Work order: Could the data below please be reproduced word for word, without the pictures?
START Given information
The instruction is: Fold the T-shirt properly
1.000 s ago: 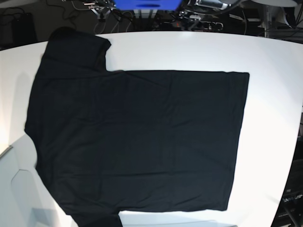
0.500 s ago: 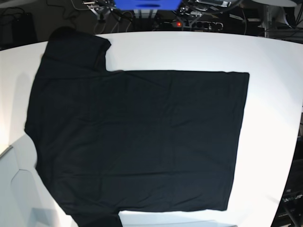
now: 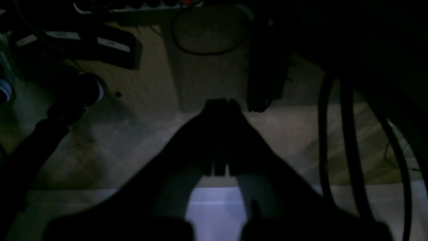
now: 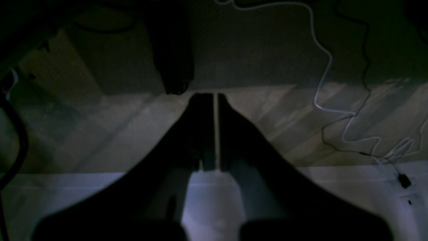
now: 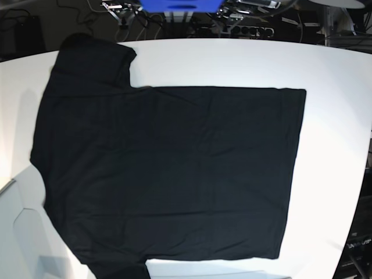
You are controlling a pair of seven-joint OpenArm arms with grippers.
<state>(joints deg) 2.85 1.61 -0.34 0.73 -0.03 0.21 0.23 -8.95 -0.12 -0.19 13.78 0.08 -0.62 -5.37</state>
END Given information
Answer section:
The instruction is: Fold the T-shirt properly
1.000 s ago: 
0.500 s ago: 
now: 
now: 
now: 
You are controlling a pair of seven-joint OpenArm arms with grippers.
<state>(joints deg) 2.85 1.61 -0.34 0.73 -0.03 0.21 0.23 -8.95 -0.12 -0.19 13.78 0.08 -0.62 -5.37</state>

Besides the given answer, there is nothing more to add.